Sunday, March 10, 2013

Daylight Savings Mess

It's like this: people look at something like Daylight Savings Time, and they think, "My gosh, it's so inconvenient to run around the house and change all those clocks!" They don't know the half of it.

First, no one even owns a VCR anymore, so there's no need to figure out how to set the time on one of those things. (Hint: It's not possible--when they were manufactured in Japan they were all programmed to perpetually blink 12:00. Payback, you know.)

Second, the time change is a completely different experience when young children are involved. Early in my married life, when I had disposable income and tools scattered about my house, Spring Forward meant losing an hour of sleep on Sunday morning. Or it meant waking up at the normal time and then realizing it was really practically lunch time and I was a lazy slob.

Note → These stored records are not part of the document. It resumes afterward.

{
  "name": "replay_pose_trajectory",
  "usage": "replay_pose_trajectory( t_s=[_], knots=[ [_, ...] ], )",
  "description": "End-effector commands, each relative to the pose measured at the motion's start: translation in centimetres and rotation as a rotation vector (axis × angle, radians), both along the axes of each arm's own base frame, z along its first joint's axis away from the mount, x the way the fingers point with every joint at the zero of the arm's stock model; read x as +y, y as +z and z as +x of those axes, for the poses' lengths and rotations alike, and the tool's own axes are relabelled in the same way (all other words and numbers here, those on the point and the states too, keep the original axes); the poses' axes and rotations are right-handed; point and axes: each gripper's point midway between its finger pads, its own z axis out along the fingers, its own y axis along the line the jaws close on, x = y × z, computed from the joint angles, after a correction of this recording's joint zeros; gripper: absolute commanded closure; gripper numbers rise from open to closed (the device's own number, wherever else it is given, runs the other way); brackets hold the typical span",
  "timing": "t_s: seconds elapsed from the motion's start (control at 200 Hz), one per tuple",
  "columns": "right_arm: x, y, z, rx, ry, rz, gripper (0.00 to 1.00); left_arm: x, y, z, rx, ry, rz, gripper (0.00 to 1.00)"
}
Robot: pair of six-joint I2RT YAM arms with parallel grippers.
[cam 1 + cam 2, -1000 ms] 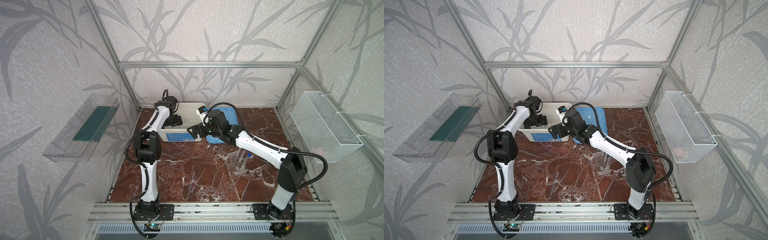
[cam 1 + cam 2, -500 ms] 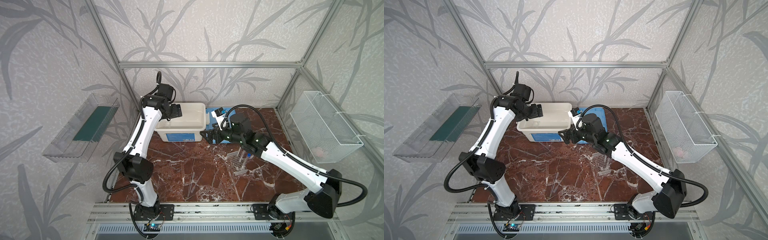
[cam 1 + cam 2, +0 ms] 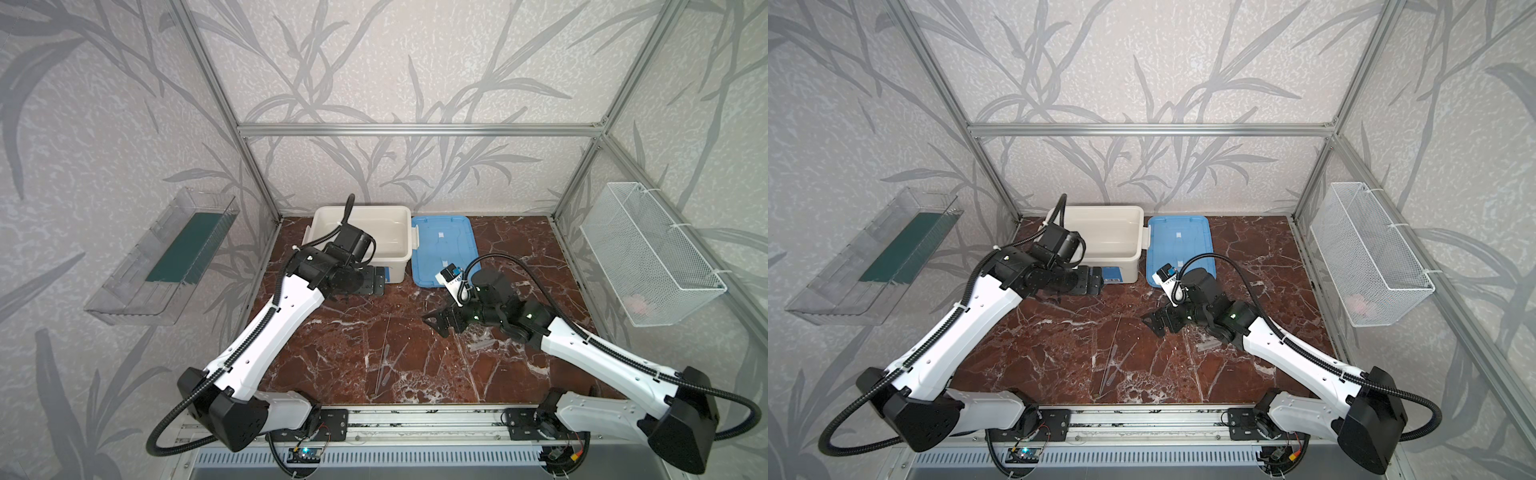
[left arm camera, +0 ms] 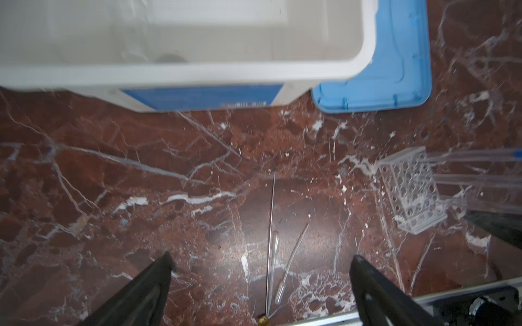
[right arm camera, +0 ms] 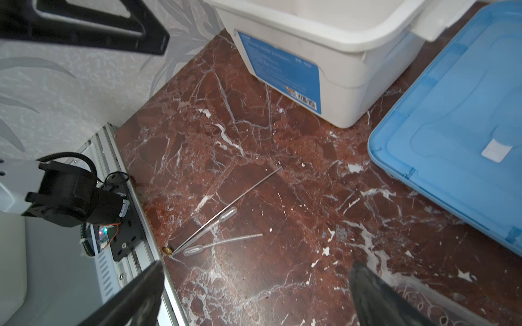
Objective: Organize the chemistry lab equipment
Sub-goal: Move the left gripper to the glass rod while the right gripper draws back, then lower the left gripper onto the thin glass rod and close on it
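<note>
Your left jaws and right jaws both stand wide, empty. The rack [image 4: 409,192] with test tubes [image 4: 466,180] sits on the counter [image 3: 332,353] beside the right jaws; the rod [image 4: 271,214] and two pipettes [image 4: 292,262] lie near the front edge.

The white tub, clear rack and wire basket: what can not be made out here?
- White tub: its inside is blurred in the left wrist view, and the left arm covers part of it in both top views.
- Clear rack: its tubes are cut off by the picture edge, and the right arm hides most of it in both top views.
- Wire basket: the pinkish thing inside is too small to name.
</note>
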Motion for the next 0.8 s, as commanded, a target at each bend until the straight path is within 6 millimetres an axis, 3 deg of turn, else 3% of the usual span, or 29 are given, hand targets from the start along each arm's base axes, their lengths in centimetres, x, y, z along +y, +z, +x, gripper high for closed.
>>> replay_pose_trajectory(
  t_s=[0.0, 0.055, 0.205, 0.275, 0.39, 0.64, 0.795],
  knots=[
    [-0.1, -0.3, -0.7, 0.006, 0.014, 0.018, 0.02, -1.7, -3.1, -1.0, 0.057, 0.043, -0.065, 0.13],
    [0.0, -0.7, -1.0, 0.015, 0.016, 0.02, 0.02, -2.7, -5.0, -1.3, 0.083, 0.045, -0.086, 0.22],
    [0.1, -1.5, -1.4, 0.034, 0.014, 0.017, 0.03, -4.0, -9.2, -2.1, 0.179, 0.046, -0.037, 0.27],
    [0.3, -1.9, -1.6, 0.045, 0.018, 0.02, 0.03, -4.6, -10.7, -2.0, 0.205, 0.046, -0.016, 0.39],
    [0.6, -2.5, -1.9, 0.057, 0.025, 0.013, 0.03, -5.8, -13.1, -2.3, 0.257, 0.048, -0.038, 0.41],
    [0.8, -3.1, -2.2, 0.056, 0.025, 0.002, 0.03, -5.0, -17.4, -2.7, 0.308, 0.079, 0.023, 0.51],
    [0.6, -3.2, -2.2, 0.051, 0.02, -0.004, 0.03, -4.5, -18.5, -2.8, 0.312, 0.098, 0.047, 0.56]
  ],
)
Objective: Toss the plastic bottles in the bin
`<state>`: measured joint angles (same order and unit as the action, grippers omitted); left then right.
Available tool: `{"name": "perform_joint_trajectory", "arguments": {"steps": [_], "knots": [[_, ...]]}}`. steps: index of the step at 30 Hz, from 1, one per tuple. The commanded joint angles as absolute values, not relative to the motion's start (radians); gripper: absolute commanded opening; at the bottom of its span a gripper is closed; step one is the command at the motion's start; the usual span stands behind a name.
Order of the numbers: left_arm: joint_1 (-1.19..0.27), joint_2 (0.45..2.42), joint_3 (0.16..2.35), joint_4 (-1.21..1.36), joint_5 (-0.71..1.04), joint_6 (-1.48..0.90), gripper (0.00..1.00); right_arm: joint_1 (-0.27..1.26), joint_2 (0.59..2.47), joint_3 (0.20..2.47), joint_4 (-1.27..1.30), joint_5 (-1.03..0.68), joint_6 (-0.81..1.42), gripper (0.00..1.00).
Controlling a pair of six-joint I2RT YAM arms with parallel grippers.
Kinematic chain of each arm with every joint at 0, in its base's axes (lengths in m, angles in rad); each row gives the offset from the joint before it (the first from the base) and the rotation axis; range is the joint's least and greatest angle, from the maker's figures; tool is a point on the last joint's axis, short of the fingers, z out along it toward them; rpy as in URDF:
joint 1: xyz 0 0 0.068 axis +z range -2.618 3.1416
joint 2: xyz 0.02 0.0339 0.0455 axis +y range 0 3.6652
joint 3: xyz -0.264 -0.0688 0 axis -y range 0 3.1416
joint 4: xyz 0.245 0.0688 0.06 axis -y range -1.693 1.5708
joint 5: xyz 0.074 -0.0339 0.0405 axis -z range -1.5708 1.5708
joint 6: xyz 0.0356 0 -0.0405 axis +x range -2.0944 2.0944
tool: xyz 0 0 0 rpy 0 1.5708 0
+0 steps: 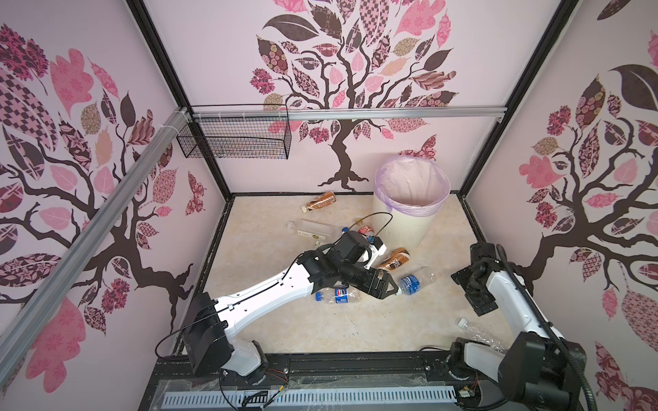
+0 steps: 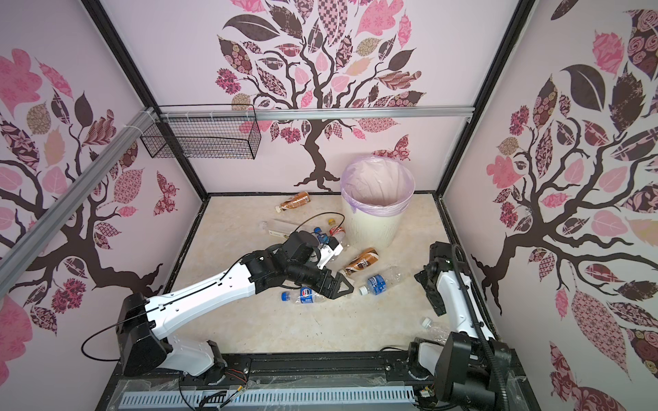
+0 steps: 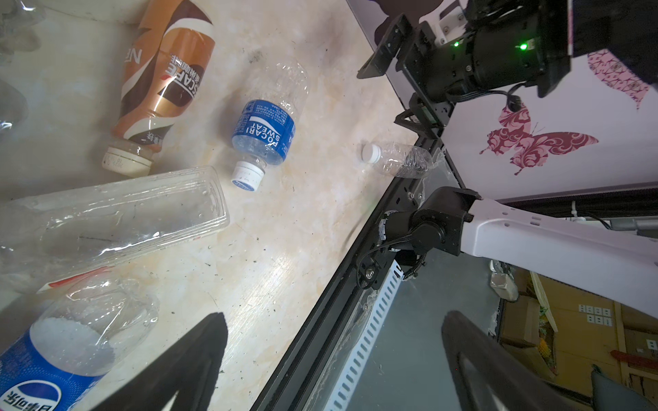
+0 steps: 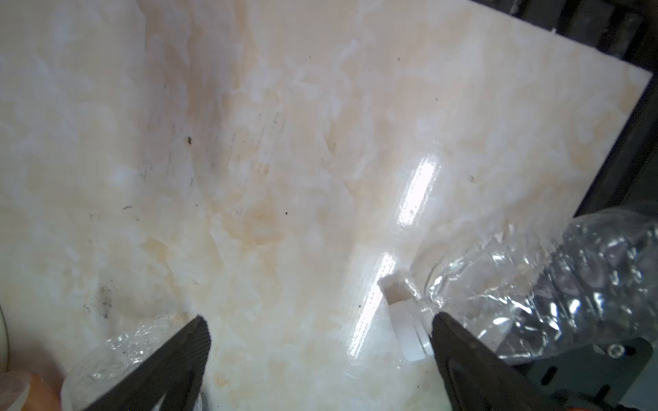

These days, it means that my children's biological clocks, which adjust to change about as well as the rudder of the Titanic did, are thrown off for at least a week afterward. It all starts off great on Sunday morning, when they don't come bounding into the bedroom (without knocking) until almost 8:00. But everything goes downhill from there. To make this easier to understand, I've documented it in timeline form below:

10:30 am Day 1 of daylight savings:
What do you mean you're not hungry? We eat snack every day at this time.
Oh, wait, we don't.

1:00 pm Day 1 of daylight savings:
Why aren't you in your bed? It's rest time, just like very other day.
Oh, wait, it's not.

7:30 pm Day 1 of daylight savings:
Why are you jumping rope in the basement? It's your bed time.
Never mind, it's really not.

7:02 am Day 2 of daylight savings:
Seriously? Doesn't your body think it's 6:00 am? How are you awake already?

The days that follow are a mass of confusion: late bed times, early waking times, altered meal times. Eventually an equilibrium is reached wherein the kids go to bed later and wake up earlier, all in the name of keeping the lights off a few minutes longer in the evening.

I'm sure everything will made right in the fall though.